As regras de aplicação territorial da LGPD previstas no seu art. 3º adotam a territorialidade e a extraterritorialidade.

Por isso, a LGPD pode ser aplicada a atividades de tratamento de dados pessoais realizadas no território brasileiro e fora dele, de acordo com as seguintes regras:

1) se as operações de tratamento de dados pessoais ocorrerem no território nacional;

2) se a atividade de tratamento de dados tiver entre os seus objetivos a oferta ou o fornecimento de bens ou serviços no Brasil, ou o tratamento de dados de indivíduos localizados no território nacional;

3) e se os dados pessoais objeto do tratamento forem coletados no território nacional.
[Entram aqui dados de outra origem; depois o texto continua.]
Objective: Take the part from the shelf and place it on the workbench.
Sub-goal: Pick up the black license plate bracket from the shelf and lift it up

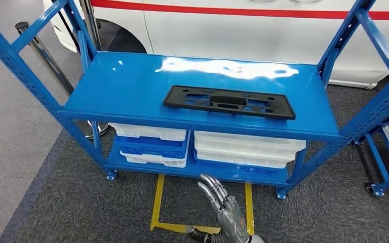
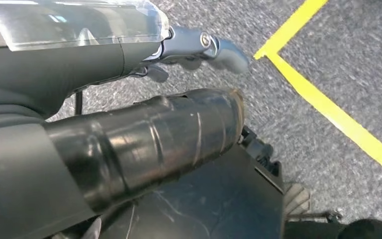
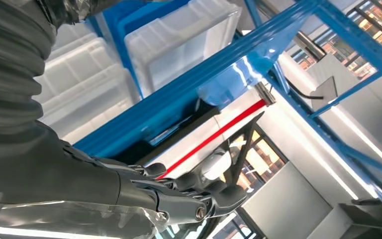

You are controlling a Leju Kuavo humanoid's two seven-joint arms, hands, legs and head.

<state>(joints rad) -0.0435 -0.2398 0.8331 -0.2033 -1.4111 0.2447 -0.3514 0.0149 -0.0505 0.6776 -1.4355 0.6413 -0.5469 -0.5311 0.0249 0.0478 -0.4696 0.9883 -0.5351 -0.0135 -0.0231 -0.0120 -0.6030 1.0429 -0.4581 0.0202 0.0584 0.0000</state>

Destaca-se que não há a fixação da aplicação da LGPD com base na residência ou no domicílio do titular dos dados, mas sim com base na sua localização em qualquer parte do território brasileiro.
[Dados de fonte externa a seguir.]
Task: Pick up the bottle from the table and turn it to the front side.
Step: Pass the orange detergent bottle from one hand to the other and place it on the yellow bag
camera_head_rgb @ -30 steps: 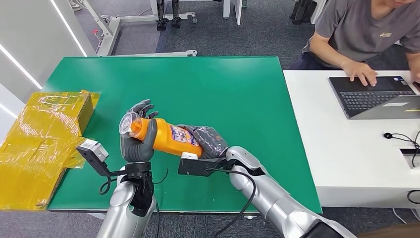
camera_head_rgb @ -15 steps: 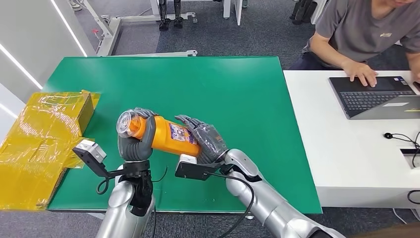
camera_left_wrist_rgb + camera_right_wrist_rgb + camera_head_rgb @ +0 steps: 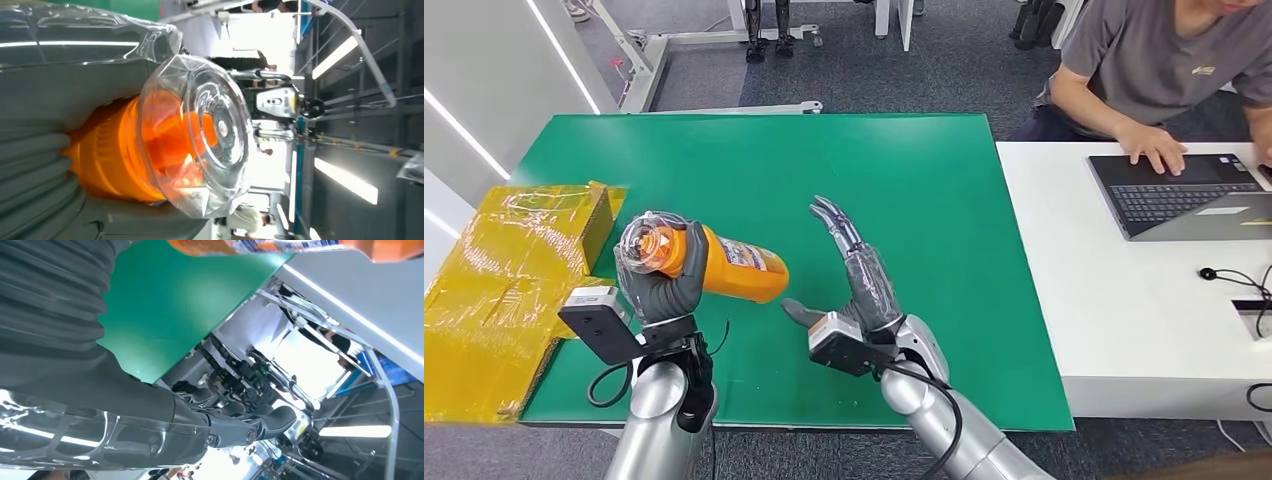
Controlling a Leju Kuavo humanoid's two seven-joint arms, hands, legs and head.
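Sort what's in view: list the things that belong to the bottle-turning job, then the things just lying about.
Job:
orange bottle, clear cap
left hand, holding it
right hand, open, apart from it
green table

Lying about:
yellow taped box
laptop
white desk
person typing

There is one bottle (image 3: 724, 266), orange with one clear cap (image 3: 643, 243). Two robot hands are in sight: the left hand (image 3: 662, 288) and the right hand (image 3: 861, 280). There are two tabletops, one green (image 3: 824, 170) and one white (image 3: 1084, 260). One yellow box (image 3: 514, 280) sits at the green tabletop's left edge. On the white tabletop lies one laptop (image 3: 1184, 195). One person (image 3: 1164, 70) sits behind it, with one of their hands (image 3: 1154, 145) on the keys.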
De forma diversa das normas de fixação de competência processual (por exemplo, arts. 46/53 do CPC e arts. 69 e 72/73 do CPP) e das normas de aplicação territorial das leis fixadas na Lei de Introdução às Normas do Direito Brasileiro (ex: arts. 7º/8º e 10 do Decreto-Lei nº 4.657/42), que utilizam a expressão “domicílio”, a LGPD faz uso do termo “localizados” para se referir a pessoas (as normas processuais referidas usam a palavra “lugar” ou “local” para mencionar bens, fatos e atos).

Por isso, a localização do titular dos dados pessoais é um dos critérios de definição da incidência da LGPD.

Por exemplo, se um uruguaio atravessar a fronteira com o Brasil por alguns minutos, baixar um aplicativo de uma empresa espanhola em seu smartphone chinês (e, para isso, aceitar o tratamento de seus dados ao concordar com os termos de uso), a LGPD incide sobre essa relação jurídica.

Ainda, o uso da localização da pessoa no momento da ocorrência de uma das atividades de tratamento como um critério de aplicação da lei contém as dificuldades inerentes à definição precisa do local e do início do tratamento. Por exemplo, na internet, é possível alterar a localização do endereço IP por meio de uma rede privada virtual (VPN – Virtual Private Network) – o que é feito não necessariamente para fins ilícitos, mas para objetivos lícitos, como, por exemplo, a própria proteção da segurança e da privacidade online.

Portanto, a identificação do local de tratamento dos dados e a definição da legislação aplicável na proteção dos dados pessoais não é uma tarefa simples e deve ser, por si só, objeto de controvérsias.